Wednesday, April 23, 2008

on african literature...

why all this reading? and why all the african literature? the first question is easy enough to answer. peace corps volunteers have a lot of free time on their hands, even after all the work and socializing! most of that time is often spent alone or traveling. all this makes for much reading. good books are passed around or left behind by volunteers who’ve gone home. not to mention all the good books you bring with you or have friends and family send in the mail.

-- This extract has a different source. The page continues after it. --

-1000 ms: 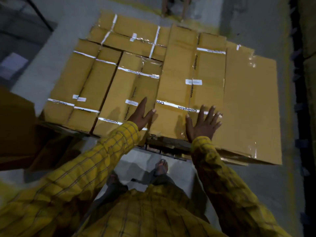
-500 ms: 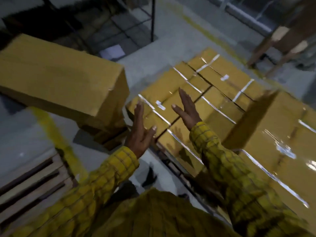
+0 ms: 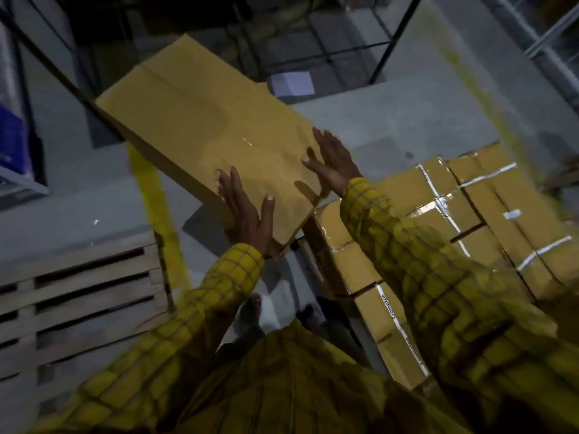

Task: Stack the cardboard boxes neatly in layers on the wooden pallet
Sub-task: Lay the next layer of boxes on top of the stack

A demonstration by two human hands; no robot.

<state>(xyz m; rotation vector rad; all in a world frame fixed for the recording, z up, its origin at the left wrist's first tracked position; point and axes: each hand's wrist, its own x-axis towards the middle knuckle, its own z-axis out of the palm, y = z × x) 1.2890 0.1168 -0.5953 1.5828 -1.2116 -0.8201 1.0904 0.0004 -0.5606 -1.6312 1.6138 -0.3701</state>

beside the obvious fact that i was living and working in africa, i’m not sure why i first started reading african literature. a lot has to do with chinua achebe. i read his Things Fall Apart back home... a year or so before i left. and i loved it. i suppose that helped pave the way for further reading. a friend then recommended Cry, The Beloved Country. same effect. loved it and wanted more.

but you’ve probably noticed that there was/is something else to all this reading for me in cameroon. namely, the insight into african life and culture that it afforded. i think i made the connection pretty quickly. back in babadjou. with the Old Man and the Medal and laughing to keep from crying, among a number of other themes which resonated with my cross-cultural experience at the time.

i’m also not sure why i made it a point to respond to the books i was reading in my journals they way that i did. part of processing the texts. and the links that i saw and felt to the new world around me. part of me must’ve known that i was drawing lessons out of the books. but it was subtle. contemplative. enjoyable. that’s how african literature slowly began to give me insight into african culture. and, in some ways, to ease the process of adjusting and adapting to it.

agian, this was especially the case with quality literature like achebe’s... cameroonian literature (like that of oyono, beti and jumbam) also helped shed light on the life and culture of the place i was living in, no doubt. but there’s something about achebe’s work... perhaps it’s also about how close the connections are b/w nigerian and cameroonian culture. indeed, the two countries share a porous border, a political history and many tribal/cultural links.